Idempotency Keys — Low-Level Design
Idempotency ensures that retrying an operation produces the same result as executing it once. This is critical for payment APIs, order creation, and any mutation that must not be applied twice. Stripe, Braintree, and all major payment processors require idempotency keys on charge APIs.
Core Data Model
IdempotencyRecord
idempotency_key TEXT PK -- client-provided, UUID recommended
user_id BIGINT NOT NULL -- scoped per user (key collision across users is a bug)
request_path TEXT NOT NULL -- '/v1/charges'
request_hash TEXT NOT NULL -- SHA-256 of request body
response_status INT
response_body TEXT
result_id BIGINT -- ID of the created resource (e.g., charge_id)

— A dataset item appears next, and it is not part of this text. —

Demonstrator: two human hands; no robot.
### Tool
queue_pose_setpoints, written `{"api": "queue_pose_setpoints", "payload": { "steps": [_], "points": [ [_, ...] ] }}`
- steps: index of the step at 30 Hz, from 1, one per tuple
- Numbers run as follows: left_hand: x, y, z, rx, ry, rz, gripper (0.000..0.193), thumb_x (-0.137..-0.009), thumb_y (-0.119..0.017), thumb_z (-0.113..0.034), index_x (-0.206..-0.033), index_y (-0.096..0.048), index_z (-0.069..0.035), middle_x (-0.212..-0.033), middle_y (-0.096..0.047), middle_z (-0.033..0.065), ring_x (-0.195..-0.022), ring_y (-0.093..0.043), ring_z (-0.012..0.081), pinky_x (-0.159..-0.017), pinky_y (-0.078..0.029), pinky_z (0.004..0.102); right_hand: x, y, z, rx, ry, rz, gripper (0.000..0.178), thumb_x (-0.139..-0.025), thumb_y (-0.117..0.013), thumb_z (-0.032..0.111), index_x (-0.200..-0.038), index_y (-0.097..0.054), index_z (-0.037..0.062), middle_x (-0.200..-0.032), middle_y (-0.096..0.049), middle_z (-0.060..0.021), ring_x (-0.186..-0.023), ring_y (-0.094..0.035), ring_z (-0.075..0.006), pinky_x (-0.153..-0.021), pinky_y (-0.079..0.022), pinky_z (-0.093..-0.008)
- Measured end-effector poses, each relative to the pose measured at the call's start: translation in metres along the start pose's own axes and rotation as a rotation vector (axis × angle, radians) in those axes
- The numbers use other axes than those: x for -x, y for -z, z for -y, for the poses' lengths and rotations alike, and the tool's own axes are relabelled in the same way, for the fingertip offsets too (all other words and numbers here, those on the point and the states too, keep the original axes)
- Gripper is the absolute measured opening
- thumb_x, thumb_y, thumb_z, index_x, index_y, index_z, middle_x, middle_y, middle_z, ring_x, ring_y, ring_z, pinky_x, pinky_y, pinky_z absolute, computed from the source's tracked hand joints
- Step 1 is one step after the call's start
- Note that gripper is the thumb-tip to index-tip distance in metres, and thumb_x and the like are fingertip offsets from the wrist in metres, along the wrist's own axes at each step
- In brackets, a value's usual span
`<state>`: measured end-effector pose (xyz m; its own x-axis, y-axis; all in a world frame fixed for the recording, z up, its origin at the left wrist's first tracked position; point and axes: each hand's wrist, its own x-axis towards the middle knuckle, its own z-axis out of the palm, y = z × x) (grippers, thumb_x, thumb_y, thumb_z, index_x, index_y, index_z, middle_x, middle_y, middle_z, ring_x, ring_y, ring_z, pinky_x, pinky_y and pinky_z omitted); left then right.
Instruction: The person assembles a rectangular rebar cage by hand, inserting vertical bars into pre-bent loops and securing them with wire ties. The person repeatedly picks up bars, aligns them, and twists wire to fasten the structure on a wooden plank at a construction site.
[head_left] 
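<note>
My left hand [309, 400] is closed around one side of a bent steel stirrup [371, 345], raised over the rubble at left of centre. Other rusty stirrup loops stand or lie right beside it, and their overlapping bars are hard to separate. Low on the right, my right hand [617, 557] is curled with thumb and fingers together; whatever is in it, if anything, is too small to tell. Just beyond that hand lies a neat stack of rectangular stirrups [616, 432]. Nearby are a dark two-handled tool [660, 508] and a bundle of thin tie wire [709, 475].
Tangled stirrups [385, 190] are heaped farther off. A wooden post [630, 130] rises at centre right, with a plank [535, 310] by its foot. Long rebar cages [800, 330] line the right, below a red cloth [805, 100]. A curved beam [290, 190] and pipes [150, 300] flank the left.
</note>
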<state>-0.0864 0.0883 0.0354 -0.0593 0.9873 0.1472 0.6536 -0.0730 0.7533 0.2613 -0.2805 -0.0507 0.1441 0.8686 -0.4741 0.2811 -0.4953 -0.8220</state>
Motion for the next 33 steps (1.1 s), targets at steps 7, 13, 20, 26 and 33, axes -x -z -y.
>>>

created_at TIMESTAMPTZ NOT NULL
expires_at TIMESTAMPTZ NOT NULL -- TTL: 24 hours is typical
locked_until TIMESTAMPTZ -- set while request is in-flight
Request Handling Flow
def handle_request(idempotency_key, user_id, path, body):
body_hash = sha256(body)
# Step 1: Try to claim the key (atomic upsert)
existing = db.execute("""
INSERT INTO IdempotencyRecord
(idempotency_key, user_id, request_path, request_hash,
locked_until, created_at, expires_at)
VALUES
(%(key)s, %(uid)s, %(path)s, %(hash)s,
NOW() + INTERVAL '30 seconds', NOW(), NOW() + INTERVAL '24 hours')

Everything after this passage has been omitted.